Убаюканный размеренным сельским бытием, Василий Михайлович особой радости новым назначением не выказал, но и пойти против воли государыни, разумеется, не посмел. Неторопливо собравшись, он покинул усадьбу, вернувшись в свой московский дом на Охотном ряду.

К новой службе князь относился теперь без излишнего рвения, но с должным чувством ответственности. Уже в первые дни пребывания главнокомандующим, выслушав доклады многочисленных чиновников о состоянии московских дел, он сказал начальнику своей канцелярии Василию Попову:

— Слушай, Попов, меня внимательно и заруби себе на носу. Я человек военный, в чернилах не купался. И если принял эту должность, то единственно из повиновения всемилостивейшей нашей государыне… Поэтому смотри! Чтобы никто на меня не жаловался, ибо я тотчас тебя выдам… Императрица меня знает. Так и ты старайся, чтоб узнала она тебя с хорошей стороны…
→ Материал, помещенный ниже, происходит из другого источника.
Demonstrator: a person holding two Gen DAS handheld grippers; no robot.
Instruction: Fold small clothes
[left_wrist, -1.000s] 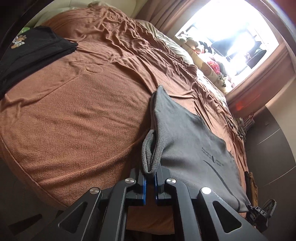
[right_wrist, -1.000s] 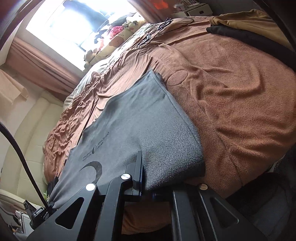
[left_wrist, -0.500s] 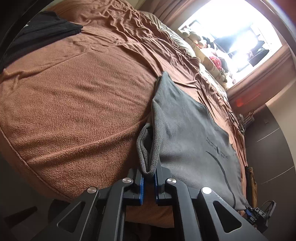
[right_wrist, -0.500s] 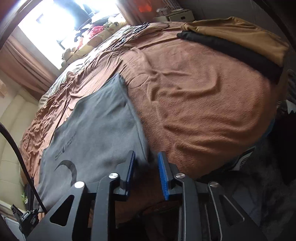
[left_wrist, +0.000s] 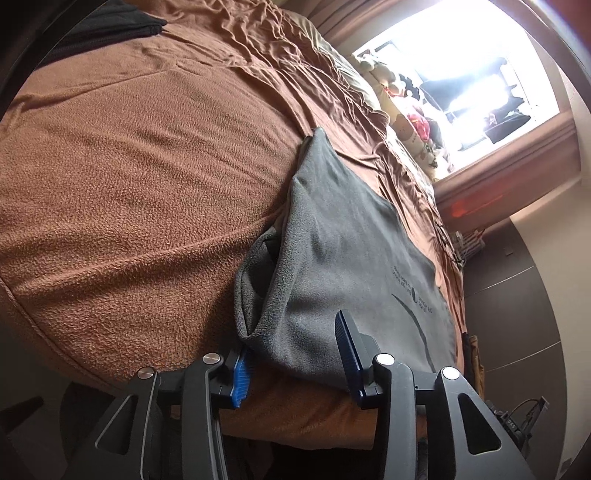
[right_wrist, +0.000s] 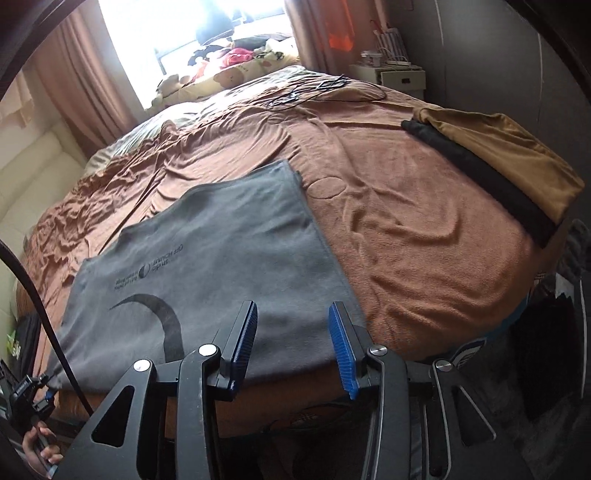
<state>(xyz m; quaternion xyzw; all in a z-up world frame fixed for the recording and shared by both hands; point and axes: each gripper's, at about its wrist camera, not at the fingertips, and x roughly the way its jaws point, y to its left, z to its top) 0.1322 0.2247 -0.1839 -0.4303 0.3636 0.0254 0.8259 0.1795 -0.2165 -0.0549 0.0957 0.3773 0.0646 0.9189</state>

И Попов старался, взвалив на себя весь груз бумажных дел, принося князю уже готовые ответы на многочисленные прошения, ходатайства и жалобы московских обывателей.

Уже в мае Долгорукову пришлось заниматься делом фрейлины Александры Левшиной, которой Екатерина пожаловала в приданое 25 тысяч рублей при вступлении ее в супружество с капитан-поручиком гвардии князем Черкасским. Императрица сама поручила Долгорукову обратить эти деньги, к которым добавлялись проценты за четыре года и обыкновенное фрейлинское жалованье — всего около 43 тысяч рублей, в недвижимость, купив дом в Москве и какую-нибудь подмосковную деревню.